TASK ITEM: Print the full listing once more, exactly as given.
----- DATASET SECTION
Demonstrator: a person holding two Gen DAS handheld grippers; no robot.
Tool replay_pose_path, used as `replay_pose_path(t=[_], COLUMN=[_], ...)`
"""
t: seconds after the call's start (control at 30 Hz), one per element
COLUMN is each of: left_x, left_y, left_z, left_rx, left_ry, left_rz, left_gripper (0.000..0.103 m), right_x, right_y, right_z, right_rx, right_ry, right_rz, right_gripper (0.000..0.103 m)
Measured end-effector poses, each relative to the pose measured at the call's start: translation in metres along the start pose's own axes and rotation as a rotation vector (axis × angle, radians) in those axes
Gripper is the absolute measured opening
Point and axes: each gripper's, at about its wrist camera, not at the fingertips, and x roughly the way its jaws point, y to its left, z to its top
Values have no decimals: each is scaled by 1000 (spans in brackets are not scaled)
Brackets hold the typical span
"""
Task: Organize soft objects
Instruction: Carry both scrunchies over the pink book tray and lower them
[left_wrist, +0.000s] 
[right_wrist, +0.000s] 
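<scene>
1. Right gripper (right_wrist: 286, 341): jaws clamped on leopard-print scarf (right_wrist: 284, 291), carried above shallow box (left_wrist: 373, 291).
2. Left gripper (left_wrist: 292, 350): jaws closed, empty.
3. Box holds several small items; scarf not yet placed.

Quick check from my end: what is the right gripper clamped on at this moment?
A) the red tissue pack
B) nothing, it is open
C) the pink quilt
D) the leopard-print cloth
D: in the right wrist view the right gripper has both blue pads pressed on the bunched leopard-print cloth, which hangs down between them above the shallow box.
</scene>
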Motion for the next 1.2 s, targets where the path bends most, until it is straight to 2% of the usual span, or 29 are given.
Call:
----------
SOLUTION TO THE PROBLEM:
Demonstrator: a person holding two Gen DAS handheld grippers; no robot.
Tool replay_pose_path, used as `replay_pose_path(t=[_], COLUMN=[_], ...)`
"""
t: seconds after the call's start (control at 30 Hz), one per element
COLUMN is each of: left_x, left_y, left_z, left_rx, left_ry, left_rz, left_gripper (0.000..0.103 m), right_x, right_y, right_z, right_rx, right_ry, right_rz, right_gripper (0.000..0.103 m)
Measured end-effector poses, each relative to the pose measured at the call's start: translation in metres along the start pose's own axes and rotation as a rotation vector (axis × angle, radians) in those axes
Gripper is the absolute measured opening
Point and axes: each gripper's, at about its wrist camera, not at the fingertips, and x roughly the way its jaws point, y to its left, z to its top
Values have no decimals: each is scaled by 1000 (spans in brackets are not scaled)
Brackets hold the typical span
"""
Task: Organize soft objects
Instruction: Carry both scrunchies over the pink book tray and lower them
[left_wrist, +0.000s] 
[right_wrist, +0.000s] 
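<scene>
1. Right gripper (right_wrist: 286, 341): jaws clamped on leopard-print scarf (right_wrist: 284, 291), carried above shallow box (left_wrist: 373, 291).
2. Left gripper (left_wrist: 292, 350): jaws closed, empty.
3. Box holds several small items; scarf not yet placed.

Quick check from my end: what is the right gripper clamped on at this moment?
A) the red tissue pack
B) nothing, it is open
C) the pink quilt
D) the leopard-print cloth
D: in the right wrist view the right gripper has both blue pads pressed on the bunched leopard-print cloth, which hangs down between them above the shallow box.
</scene>
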Motion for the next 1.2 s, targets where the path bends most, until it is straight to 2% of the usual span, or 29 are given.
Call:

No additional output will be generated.